[Problem statement]
Word for word, copy the lines from the one with "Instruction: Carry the" to the last line of the data below, counting both, and keep every picture out.

**** Given information

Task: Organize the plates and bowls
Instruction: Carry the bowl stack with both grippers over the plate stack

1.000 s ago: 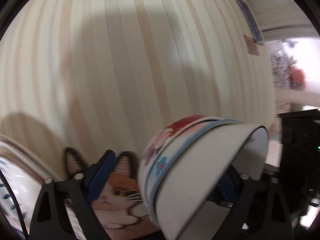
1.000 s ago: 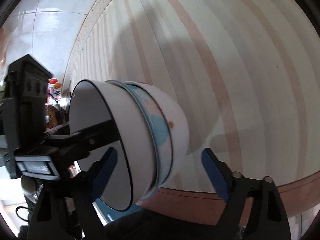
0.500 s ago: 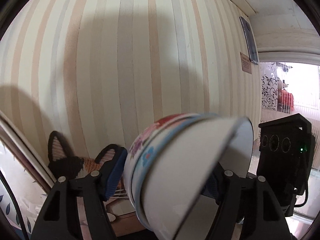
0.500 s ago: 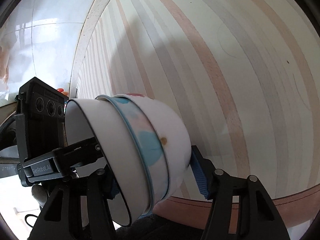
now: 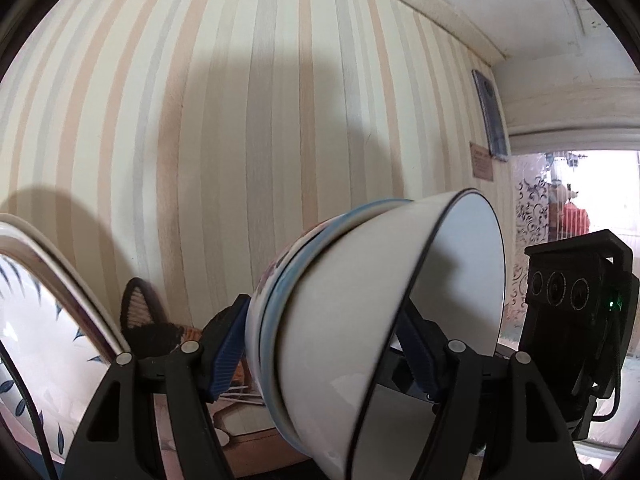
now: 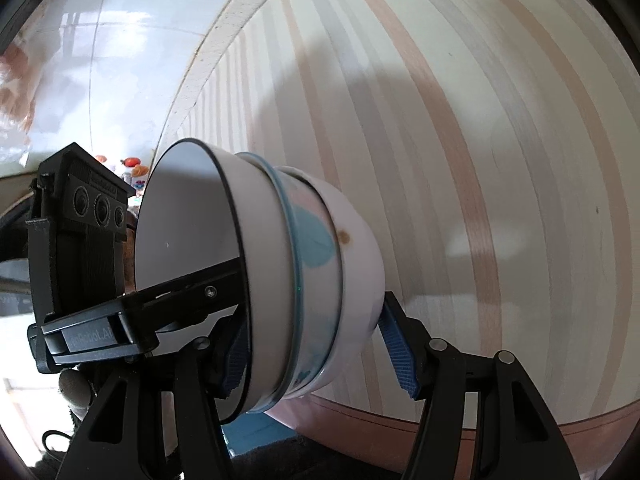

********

[Task response]
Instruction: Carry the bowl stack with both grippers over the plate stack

1.000 s ago: 
1.000 s ago: 
0.500 s ago: 
0.500 s ago: 
now: 
now: 

The response to the exercise has been completed.